I think you are doing the right thing in not accepting the developers offer of a furniture pack.
The developers dont this out of the goodness of their hearts, they make good commissions by taking you to certain shops and the quality of the goods tends to be inferior.
I would recommend you look around, compare prices and quality in different shops.
By going on your own and not with a developer or agent you may even be able to negotiate some discount as they wont have commissions to pay.
Sorry I cant help with where to look as I am in Paphos but I am sure BabsM will be able to help when she logs on next.

Regards Veronica


----------



## BabsM (May 24, 2008)

Hi Lesley,
Welcome to the forum.

There are plenty of shops in and around the Larnaca area that can provide furniture and you will have no problem in furnishing your villa in your own style. 
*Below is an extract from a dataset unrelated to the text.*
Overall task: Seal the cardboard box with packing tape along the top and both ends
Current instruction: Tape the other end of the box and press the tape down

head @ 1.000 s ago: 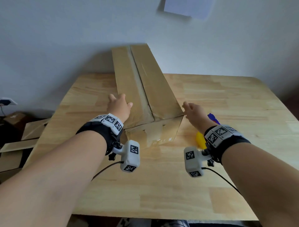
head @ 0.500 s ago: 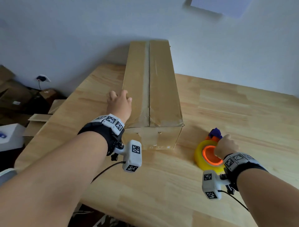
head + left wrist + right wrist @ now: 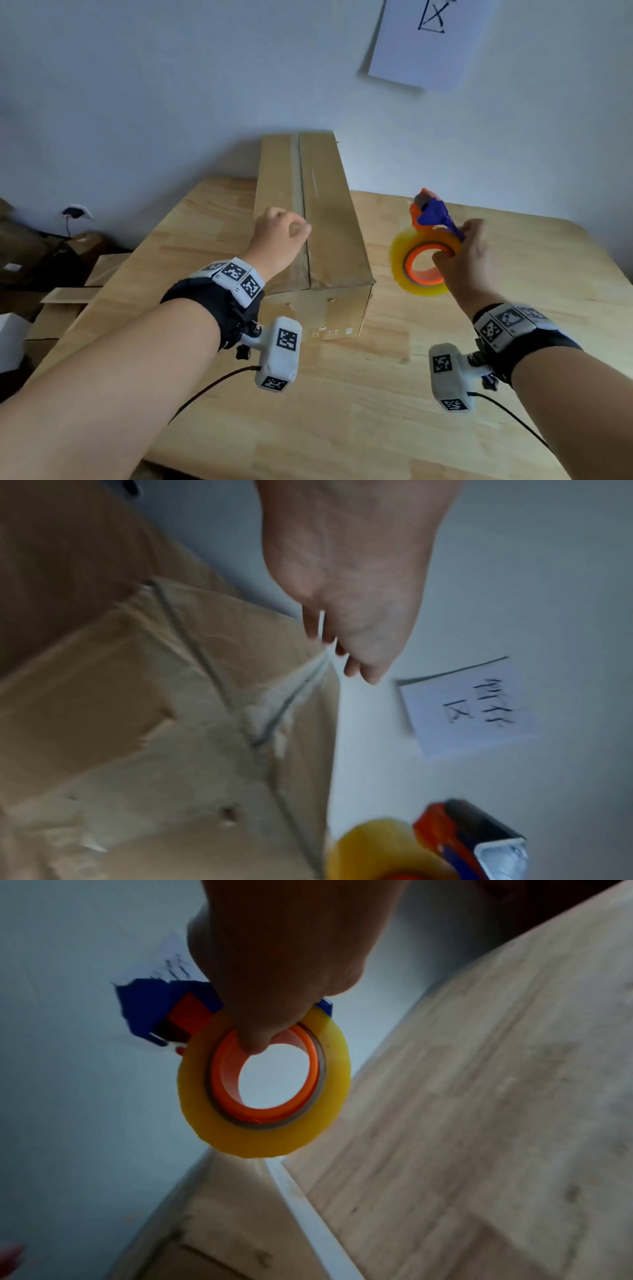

If you would like to contact me when you have made enough posts I would be more than happy to provide the names of reliable shops and also point out some that are not so reliable! I can also give you some contacts for looking after the villa whilst you are away.

Where in the Larnaca area is your villa being built?


----------



## Lesley Anne (Feb 1, 2009)

BabsM said:


> Hi Lesley,
> Welcome to the forum.
> 
> There are plenty of shops in and around the Larnaca area that can provide furniture and you will have no problem in furnishing your villa in your own style.
> ...


Hi, BabsM

Thanks for the reply. I would really welcome the names of the shops so we can call when we visit in May. I would also appreciate names of contacts for looking after the villa.
The villa is in Anafotia and the development is called St Christophers village. It is due for completeion in May so we are hoping to be able to see it but staying in a hotel this time.

Lesley


----------



## Miles and Sue (Nov 11, 2008)

There is also an IKEA in Nicosia - i know as i have been there today and its just like all the other IKEAS in the world and very easy to find.


----------



## Lesley Anne (Feb 1, 2009)

Miles and Sue said:


> There is also an IKEA in Nicosia - i know as i have been there today and its just like all the other IKEAS in the world and very easy to find.


Hi Miles and Sue,

Do you know if IKEA rent out vans for you to transport your purchases or would we have to hire a van? In which case anyone know where we could hire a van from in Larnaca?

Thanks

Lesley


----------



## Veronica (Apr 5, 2008)

Lesley Anne said:


> Hi Miles and Sue,
> 
> Do you know if IKEA rent out vans for you to transport your purchases or would we have to hire a van? In which case anyone know where we could hire a van from in Larnaca?
> 
> ...


Ikea will deliver for a fee.
Soemone we know recently had a a delivery from Ikea to Droushia which is a long way from anywhere. If I remember rightly they said Ikea charged 40euros. That would be a lot less than renting a van and a lot less hard work for you.


----------



## Lesley Anne (Feb 1, 2009)

Veronica said:


> Ikea will deliver for a fee.
> Soemone we know recently had a a delivery from Ikea to Droushia which is a long way from anywhere. If I remember rightly they said Ikea charged 40euros. That would be a lot less than renting a van and a lot less hard work for you.


Veronica,

That's good news I can see we will be visiting IKEA when we visit

Lesley


----------



## theresoon (Apr 11, 2008)

Just like all the other IKEAs in the world but with prices much higher-- at least from the New York IKEAS?! Also very different on Returns so be careful what you buy.


----------



## Lesley Anne (Feb 1, 2009)

theresoon said:


> Just like all the other IKEAs in the world but with prices much higher-- at least from the New York IKEAS?! Also very different on Returns so be careful what you buy.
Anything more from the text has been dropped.